Günümüzde insanlar birbirine tahammül etmekte zorlanıyor. Fikir ayrılıkları düşmanlığa, eleştiriler hakarete, farklılıklar ise ötekileştirmeye dönüşüyor.
Hoş Gör Ki, Hoş Görülesin
Toplum olarak belki de en çok yitirdiğimiz, ama en çok da ihtiyaç duyduğumuz değer hoşgörüdür.
Ne yazık ki günümüzde insanlar birbirine tahammül etmekte zorlanıyor. Fikir ayrılıkları düşmanlığa, eleştiriler hakarete, farklılıklar ise ötekileştirmeye dönüşüyor.
Oysa büyük alim İmam Ahmed bin Hanbel’in kısa ama derin anlamlı sözü her şeyi özetliyor: “Hoş gör ki, hoş görülesin.”
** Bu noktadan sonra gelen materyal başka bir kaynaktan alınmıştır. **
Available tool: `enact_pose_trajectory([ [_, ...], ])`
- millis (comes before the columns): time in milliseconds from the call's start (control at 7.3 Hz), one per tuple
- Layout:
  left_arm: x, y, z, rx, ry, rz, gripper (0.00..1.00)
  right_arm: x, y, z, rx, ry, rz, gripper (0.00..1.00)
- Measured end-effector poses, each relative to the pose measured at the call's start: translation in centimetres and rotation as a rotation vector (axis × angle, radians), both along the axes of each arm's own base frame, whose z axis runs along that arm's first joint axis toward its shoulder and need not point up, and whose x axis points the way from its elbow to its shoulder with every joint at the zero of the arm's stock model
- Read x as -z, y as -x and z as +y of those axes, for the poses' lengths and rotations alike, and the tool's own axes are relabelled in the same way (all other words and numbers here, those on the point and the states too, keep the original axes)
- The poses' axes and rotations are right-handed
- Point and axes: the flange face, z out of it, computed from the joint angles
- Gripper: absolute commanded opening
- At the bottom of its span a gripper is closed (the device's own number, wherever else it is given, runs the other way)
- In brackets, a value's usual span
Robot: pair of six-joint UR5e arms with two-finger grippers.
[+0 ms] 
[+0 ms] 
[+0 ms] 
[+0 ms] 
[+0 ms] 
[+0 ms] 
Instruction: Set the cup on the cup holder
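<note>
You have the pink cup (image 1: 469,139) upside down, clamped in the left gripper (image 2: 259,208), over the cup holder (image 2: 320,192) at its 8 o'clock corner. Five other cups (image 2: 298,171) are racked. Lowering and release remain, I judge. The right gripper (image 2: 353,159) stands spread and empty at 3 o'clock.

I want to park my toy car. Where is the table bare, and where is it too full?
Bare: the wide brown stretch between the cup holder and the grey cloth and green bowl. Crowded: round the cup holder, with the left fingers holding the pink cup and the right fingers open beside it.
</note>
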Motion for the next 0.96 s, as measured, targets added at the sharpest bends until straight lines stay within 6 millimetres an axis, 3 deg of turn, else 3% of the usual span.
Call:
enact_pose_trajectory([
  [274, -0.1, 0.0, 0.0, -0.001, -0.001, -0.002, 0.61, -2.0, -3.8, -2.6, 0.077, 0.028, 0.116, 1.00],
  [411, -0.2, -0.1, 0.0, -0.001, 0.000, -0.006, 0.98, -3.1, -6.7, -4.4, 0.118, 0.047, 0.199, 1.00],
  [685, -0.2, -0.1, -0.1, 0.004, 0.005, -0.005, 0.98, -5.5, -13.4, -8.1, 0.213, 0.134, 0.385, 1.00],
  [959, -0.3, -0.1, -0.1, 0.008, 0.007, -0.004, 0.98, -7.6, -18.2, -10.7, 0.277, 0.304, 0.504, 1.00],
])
Bu söz sadece bir nasihat değil, bir hayat düsturudur.
Çünkü hoşgörü; ahlakın, vicdanın ve olgunluğun birleştiği yerdir. İnsan olgunlaştıkça affetmeyi öğrenir, anlamayı öğrenir.
Karşımızdaki insanın eksiklerini hemen yargılamak yerine, onun da bir hayat mücadelesi verdiğini, hata yapabileceğini ve tıpkı bizim gibi duyguları olduğunu hatırlamak gerekir.
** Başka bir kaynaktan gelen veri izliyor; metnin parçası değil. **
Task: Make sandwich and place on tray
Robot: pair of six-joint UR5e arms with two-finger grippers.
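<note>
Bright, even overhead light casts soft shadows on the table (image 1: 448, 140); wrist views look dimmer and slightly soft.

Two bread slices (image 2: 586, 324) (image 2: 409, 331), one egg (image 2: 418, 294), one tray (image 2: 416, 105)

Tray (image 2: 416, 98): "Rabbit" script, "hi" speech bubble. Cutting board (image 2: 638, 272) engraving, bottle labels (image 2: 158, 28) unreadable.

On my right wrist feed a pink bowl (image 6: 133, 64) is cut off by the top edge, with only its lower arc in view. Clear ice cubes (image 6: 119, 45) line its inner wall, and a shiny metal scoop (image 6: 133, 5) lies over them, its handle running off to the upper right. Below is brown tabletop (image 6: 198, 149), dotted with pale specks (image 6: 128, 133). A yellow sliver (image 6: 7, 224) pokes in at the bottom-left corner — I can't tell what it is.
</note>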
Bugün sadece siyasette değil, ailede, iş yerinde, sokakta, hatta trafikte bile en çok ihtiyaç duyduğumuz şey budur: Birbirimizi anlamak.
Çünkü anlamadan sevemez, sevmeden bir arada olamayız.
Unutmayalım ki, hoşgörü sadece karşımızdakine değil, aynı zamanda kendimize yapılan bir iyiliktir.
Zira gönlü dar olanın dünyası da dar olur.
İbn Hanbel’in bu sözü aslında bir dua gibi dilimizde dolaşmalı: “Hoş gör ki, hoş görülesin.”
Yani ne ekersek onu biçeriz.
Eğer insanlara nezaket, anlayış ve saygı gösterirsek; bir gün aynı güzelliklerle karşılaşırız.
Bu, hayatın ilahi dengesidir.
Hoşgörü, kalpleri birleştirir, nefretin duvarlarını yıkar.
Eğer toplum olarak yeniden huzura kavuşmak istiyorsak, önce birbirimizi hoş görmeyi öğrenmeliyiz.
Çünkü bazen bir tebessüm, bir sabır, bir anlayış; bin kelimeden daha derin bir etki bırakır.
Unutmayalım:
Kırmak kolay, onarmak zordur.
Yargılamak kolay, anlamak zordur.
Ama hoş görmek, hem kolay hem güzeldir.